**EXERCISE AIM:**
Write out, from the entries below, exactly the lines that run between the lines holding "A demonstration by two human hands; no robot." and "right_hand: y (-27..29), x", inclusive, and stop there.

**GIVEN RECORDS:**
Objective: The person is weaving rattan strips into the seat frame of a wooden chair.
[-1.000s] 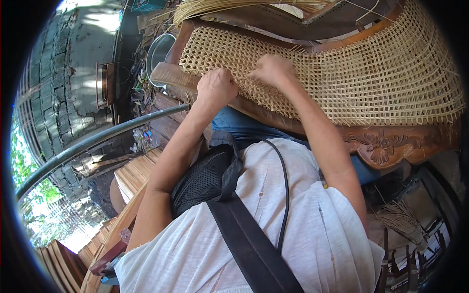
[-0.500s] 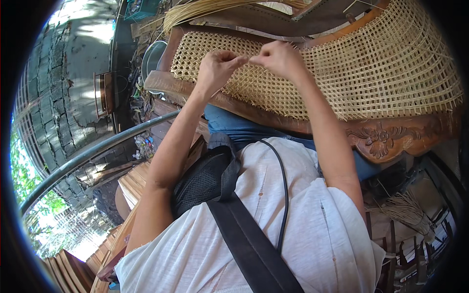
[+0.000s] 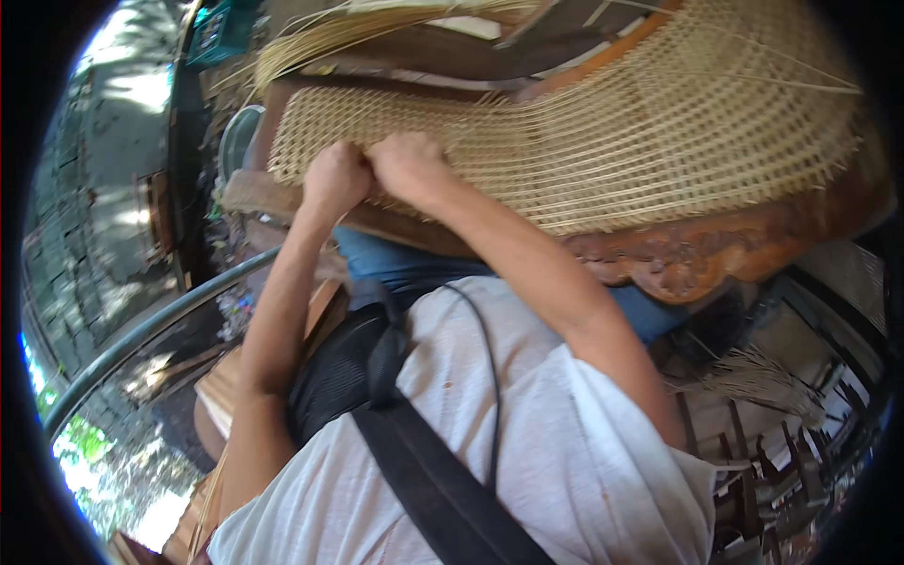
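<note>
Woven cane webbing [image 3: 603, 141] fills a carved wooden chair frame [image 3: 678, 264] that lies across my lap. Near the left part of the frame's front rail, my left hand [image 3: 337, 179] is closed, knuckles up. Right beside it my right hand [image 3: 407, 165] is closed too, the two almost touching over the webbing's near edge. Whatever their fingers pinch is hidden beneath them and blurred. Loose cane strands [image 3: 782, 83] stick out from the webbing's right part.
A bundle of long cane strands [image 3: 301, 52] lies over the frame's far left. Beyond the left corner stands a pale bucket [image 3: 243, 137]. A curved metal tube [image 3: 160, 325] runs along my left. More loose cane [image 3: 753, 381] lies on the floor at right.
Both hands have moved left and nearer, from over the webbing to its near edge, and closed tighter. The whole view has shifted, with the chair frame now further left.
</note>
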Tool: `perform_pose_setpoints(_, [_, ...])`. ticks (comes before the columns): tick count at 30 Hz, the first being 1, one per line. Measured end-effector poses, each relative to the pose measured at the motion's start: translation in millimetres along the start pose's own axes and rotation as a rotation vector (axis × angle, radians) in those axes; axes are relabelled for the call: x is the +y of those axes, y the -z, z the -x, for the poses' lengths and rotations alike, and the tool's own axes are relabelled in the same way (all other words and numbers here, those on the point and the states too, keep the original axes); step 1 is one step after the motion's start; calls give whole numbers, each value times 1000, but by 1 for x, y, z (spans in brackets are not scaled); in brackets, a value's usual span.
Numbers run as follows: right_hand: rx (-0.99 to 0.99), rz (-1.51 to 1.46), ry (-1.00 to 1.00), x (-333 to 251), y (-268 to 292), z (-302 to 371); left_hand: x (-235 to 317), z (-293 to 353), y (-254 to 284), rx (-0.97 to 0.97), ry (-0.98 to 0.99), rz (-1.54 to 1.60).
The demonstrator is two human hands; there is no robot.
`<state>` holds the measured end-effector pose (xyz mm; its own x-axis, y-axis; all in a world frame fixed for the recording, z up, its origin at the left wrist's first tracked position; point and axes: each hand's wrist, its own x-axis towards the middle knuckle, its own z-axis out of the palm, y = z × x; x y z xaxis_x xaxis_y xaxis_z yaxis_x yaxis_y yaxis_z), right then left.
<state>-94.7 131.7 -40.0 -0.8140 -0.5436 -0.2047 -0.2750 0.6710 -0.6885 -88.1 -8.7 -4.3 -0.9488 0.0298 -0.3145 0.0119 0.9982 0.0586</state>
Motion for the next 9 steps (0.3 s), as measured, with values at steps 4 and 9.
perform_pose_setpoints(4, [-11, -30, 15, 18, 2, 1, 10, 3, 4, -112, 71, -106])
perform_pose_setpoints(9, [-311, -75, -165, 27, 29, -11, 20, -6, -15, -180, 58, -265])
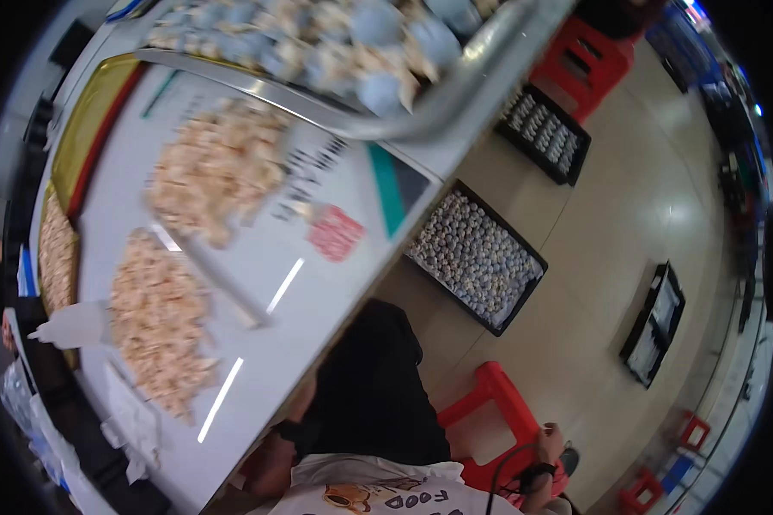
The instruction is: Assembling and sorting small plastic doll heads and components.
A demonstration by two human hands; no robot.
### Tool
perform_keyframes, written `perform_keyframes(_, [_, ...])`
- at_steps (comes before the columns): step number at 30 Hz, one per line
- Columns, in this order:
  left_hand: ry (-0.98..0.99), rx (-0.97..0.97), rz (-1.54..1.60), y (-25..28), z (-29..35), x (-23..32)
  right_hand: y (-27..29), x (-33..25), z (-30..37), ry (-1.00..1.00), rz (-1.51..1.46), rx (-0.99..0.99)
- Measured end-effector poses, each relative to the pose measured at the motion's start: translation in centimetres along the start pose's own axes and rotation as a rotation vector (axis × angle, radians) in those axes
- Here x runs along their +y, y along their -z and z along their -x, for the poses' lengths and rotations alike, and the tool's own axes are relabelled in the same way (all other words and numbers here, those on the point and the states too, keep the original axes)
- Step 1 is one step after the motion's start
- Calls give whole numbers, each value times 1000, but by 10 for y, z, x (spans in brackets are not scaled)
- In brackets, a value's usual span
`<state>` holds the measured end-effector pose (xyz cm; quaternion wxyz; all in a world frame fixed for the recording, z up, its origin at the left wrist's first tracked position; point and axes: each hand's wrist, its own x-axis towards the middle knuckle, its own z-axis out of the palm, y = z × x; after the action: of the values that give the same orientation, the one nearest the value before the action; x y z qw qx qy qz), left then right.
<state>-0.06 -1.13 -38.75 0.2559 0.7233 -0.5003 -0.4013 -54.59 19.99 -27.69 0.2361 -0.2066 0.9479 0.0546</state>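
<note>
My right hand (551, 442) is at the lower right, beside a red plastic stool (496, 395), with a dark band on its wrist. Its fingers look curled; whatever they hold, if anything, I cannot make out. My left hand (304, 399) is low, between the table's edge and my dark trouser leg, mostly hidden, so its fingers do not show. A black band circles that wrist. On the white table (318, 300) lie two piles of small pale-orange pieces, a farther pile (219, 167) and a nearer pile (159, 318). Between them lies a white bar (210, 275).
A metal tray (352, 127) of bluish balls and pale pieces stands at the far edge. A yellow tray (94, 129) and a translucent squeeze bottle (73, 326) are at the left. On the floor stand black trays, one filled with small round pieces (477, 257). Another red stool (588, 64) is farther off.
</note>
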Motion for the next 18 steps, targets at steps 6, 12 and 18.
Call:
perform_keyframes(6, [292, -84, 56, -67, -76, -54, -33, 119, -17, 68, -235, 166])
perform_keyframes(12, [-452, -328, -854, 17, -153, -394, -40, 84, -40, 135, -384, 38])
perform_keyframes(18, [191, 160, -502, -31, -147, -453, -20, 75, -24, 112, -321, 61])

**EXERCISE ANSWER:**
A demonstration by two human hands; no robot.
### Tool
perform_keyframes, written `perform_keyframes(_, [_, ...])`
- at_steps (comes before the columns): step number at 30 Hz, one per line
- Columns, in this order:
  left_hand: ry (-0.98..0.99), rx (-0.97..0.97), rz (-1.54..1.60), y (-25..28), z (-29..35), x (-23..32)
  right_hand: y (-27..29), x (-33..25), z (-30..37), ry (-1.00..1.00), rz (-1.51..1.46), rx (-0.99..0.99)

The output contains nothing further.